There are countless uninhabited buildings in Leeds, providing a perfect hideaway for these wayward youth, where they spend their days drinking, smoking, and playing music. While certain anxieties come with such a life, these individuals and their dogs always look out for one another. Punk philosophy requires only a few basic beliefs: _always remain hopeful, live high on the moment, community over the individual, and fuck consumerism_.


----------



## tobepxt (May 26, 2015)

these are sick photos.


----------



## tobepxt (May 26, 2015)

them brits sure are fancy living indoors and shit.


----------



## Matt Derrick (May 26, 2015)

Yeah, I really want to go check out their squats...


----------



## Anagor (May 26, 2015)

Matt Derrick said:


> Yeah, I really want to go check out their squats...



I was only in one squat so far (Bristol) ... was very cool ... it was an abandoned warehouse/factory with lots of vans/caravans in it.


----------



## landpirate (May 26, 2015)

This has made me all nostalgic for the good old days of legally squatting houses. One thing though that always grates on me in articles is that nobody over here says "dumpster" we'd say bin or skip. It's a minor point. These are lovely photos. Thanks for sharing.


----------



## Anagor (May 26, 2015)

landpirate said:


> This has made me all nostalgic for the good old days of legally squatting houses.

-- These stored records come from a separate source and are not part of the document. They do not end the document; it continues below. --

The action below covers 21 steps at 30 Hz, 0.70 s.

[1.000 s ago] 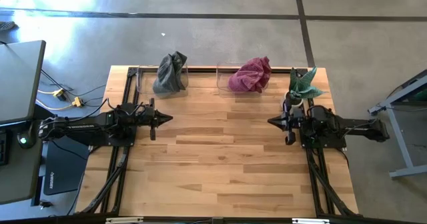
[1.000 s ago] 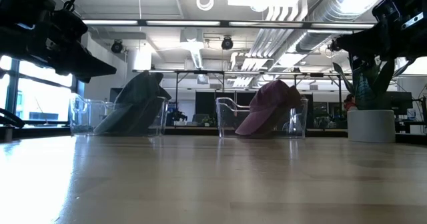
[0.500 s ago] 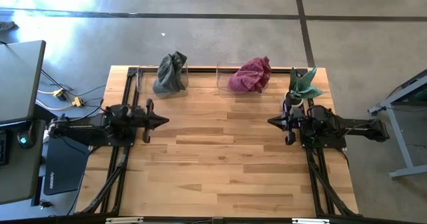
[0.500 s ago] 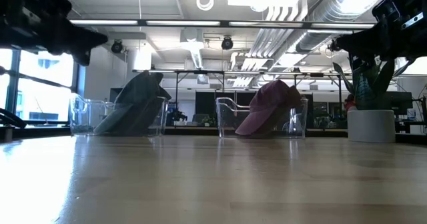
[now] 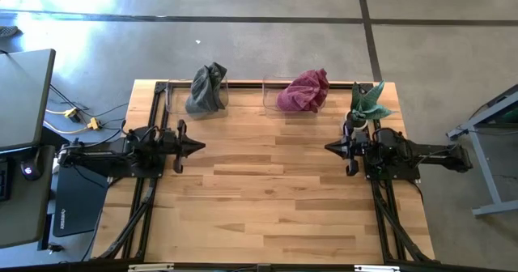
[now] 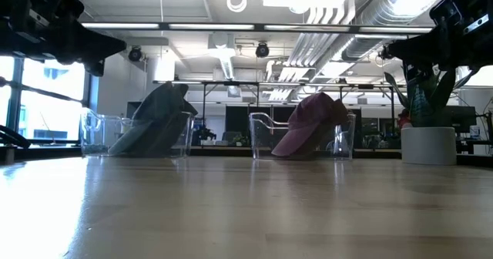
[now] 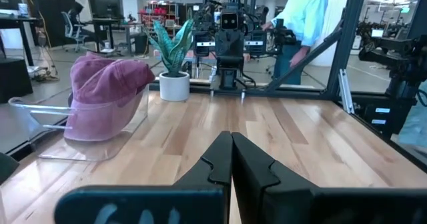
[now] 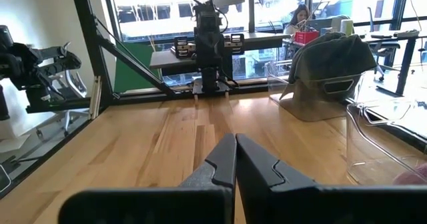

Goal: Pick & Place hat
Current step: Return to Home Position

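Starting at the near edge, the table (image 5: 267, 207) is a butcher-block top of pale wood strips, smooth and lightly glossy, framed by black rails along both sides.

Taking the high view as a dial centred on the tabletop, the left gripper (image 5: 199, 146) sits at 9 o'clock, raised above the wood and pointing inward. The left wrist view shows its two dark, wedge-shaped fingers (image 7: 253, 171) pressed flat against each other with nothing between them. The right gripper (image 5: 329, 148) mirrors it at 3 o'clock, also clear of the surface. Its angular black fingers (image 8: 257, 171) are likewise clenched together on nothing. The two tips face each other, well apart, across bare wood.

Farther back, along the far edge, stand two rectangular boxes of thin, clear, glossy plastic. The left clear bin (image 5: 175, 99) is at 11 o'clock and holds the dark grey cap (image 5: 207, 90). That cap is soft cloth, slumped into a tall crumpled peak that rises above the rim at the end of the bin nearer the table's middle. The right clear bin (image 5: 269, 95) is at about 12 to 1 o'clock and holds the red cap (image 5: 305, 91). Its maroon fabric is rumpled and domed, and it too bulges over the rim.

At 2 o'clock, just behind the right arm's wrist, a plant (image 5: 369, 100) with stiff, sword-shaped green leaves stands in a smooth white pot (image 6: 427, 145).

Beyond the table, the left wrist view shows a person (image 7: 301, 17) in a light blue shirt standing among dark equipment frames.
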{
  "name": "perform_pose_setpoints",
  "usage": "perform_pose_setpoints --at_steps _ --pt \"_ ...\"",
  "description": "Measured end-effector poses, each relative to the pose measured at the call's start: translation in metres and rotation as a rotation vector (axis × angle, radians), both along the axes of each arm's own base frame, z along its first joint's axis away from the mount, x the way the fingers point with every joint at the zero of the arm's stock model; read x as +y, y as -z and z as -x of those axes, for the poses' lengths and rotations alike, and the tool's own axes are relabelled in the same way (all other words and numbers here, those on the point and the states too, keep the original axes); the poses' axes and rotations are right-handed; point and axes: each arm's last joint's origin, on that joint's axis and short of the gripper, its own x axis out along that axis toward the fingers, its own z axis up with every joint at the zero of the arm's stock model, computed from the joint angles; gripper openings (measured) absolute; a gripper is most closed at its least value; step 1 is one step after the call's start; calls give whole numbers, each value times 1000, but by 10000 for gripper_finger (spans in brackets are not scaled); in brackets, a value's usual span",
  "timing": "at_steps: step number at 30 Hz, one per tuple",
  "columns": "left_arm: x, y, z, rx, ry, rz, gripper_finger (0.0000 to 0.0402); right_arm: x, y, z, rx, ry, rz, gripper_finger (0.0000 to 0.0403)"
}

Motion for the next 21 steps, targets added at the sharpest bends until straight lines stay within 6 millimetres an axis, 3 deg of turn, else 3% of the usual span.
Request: perform_pose_setpoints --at_steps 21 --pt "0 1 0 10 1 0 1 0 0 0 0 0 0 12"
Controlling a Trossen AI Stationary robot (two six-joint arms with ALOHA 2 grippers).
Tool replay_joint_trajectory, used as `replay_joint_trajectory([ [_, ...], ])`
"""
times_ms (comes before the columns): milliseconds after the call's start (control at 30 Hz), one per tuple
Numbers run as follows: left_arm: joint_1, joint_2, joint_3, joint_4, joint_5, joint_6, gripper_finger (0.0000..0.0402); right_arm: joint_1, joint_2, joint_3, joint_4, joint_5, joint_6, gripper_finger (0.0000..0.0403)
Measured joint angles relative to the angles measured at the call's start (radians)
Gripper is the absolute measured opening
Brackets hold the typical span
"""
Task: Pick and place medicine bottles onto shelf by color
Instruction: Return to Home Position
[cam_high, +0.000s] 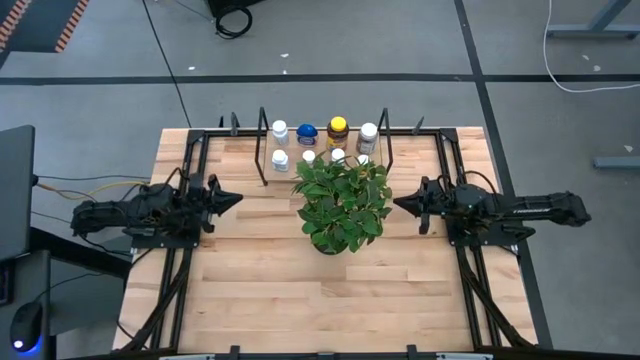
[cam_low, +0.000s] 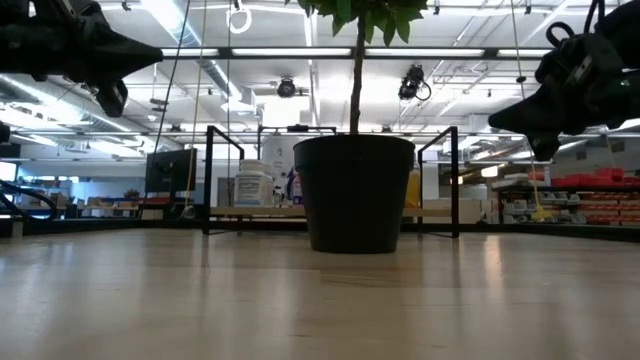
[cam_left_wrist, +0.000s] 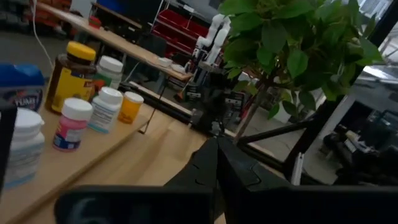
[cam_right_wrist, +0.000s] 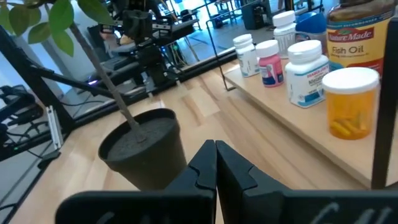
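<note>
Left gripper (cam_high: 232, 200): fingers pressed together, nothing held; raised over the left side of the light wooden desk (cam_high: 260, 290), pointing inward.
Right gripper (cam_high: 402, 205): closed and empty likewise; raised over the desk's right side, facing the other.
Shelf (cam_high: 263, 160): low black wire-frame rack, middle of the desk's far edge.
Medicine bottles (cam_high: 280, 130): all on the shelf, two rows; white-capped white ones, a blue bottle (cam_high: 306, 133), an amber bottle with yellow cap (cam_high: 338, 128), a small orange bottle (cam_right_wrist: 353, 102) at the front row's right end.
Plant (cam_high: 343, 203): leafy green, black pot, just before the shelf, between the grippers.
</note>
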Motion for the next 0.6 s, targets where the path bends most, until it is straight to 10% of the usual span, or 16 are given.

It's still legal (meaning no criminal offense) to squat in commercial buildings in England. AFAIK.



landpirate said:


> One thing though that always grates on me in articles is that nobody over here says "dumpster" we'd say bin or skip. It's a minor point.



Yeah, it's more an US word ... in Germany we say "containern" ...


----------



## landpirate (May 26, 2015)

yup it is legal to squat commercial buildings, but not residential. Squatting warehouses, pubs, shops and offices is just not the same as houses. When you could squat houses it felt like what you were doing was normal, like you were living in a house like all the other people in the street. If you behaved yourself often neighbours wouldn't even realise it was a squat. I liked that sense of being normal, of living in a family of friends (however dysfunctional). This is just my opinion. I squatted because I had nowhere else to live not because I wanted to make a point or chose the lifestyle, so I guess I wanted to appear as though I was just a person living in a house. it Seems now like everybody over here in their late teens or early twenties goes and squats for a year. maybe it's the alternative gap year!


----------



## wombatt (May 27, 2015)

Oh those pictures are purdy. Few things make me happier than organized and productive squats. I feel like so many of the squats in the US are little more than hideouts where you and yer friends can shoot up and give each bed bugs. But maybe I'm just a downer


----------



## Stinkyyy (Jun 1, 2015)

Ahahaha yesss shots of my caravan and dogs


----------



## Matt Derrick (Jun 1, 2015)

really? is that your pup next to the fire?


----------



## Stinkyyy (Jun 1, 2015)

Matt Derrick said:


> really? is that your pup next to the fire?


Yep all the photos in Klaus's post are my van and dogs before it got smashed up haha


----------



## LostPirate (Jun 4, 2015)

Thats sick, I wanna go to Britain but we would have to quarantine our dogs for three weeks, and we wouldnt be staying for even that long haha


----------



## iflewoverthecuckoosnest (Jun 5, 2015)

"_always remain hopeful, live high on the moment, community over the individual, and fuck consumerism_."
Now that's the philosophy I fell in love with! Awesome pics.


----------



## Corinne (Apr 27, 2016)

what a great subculture! but theyre still homebums lol


----------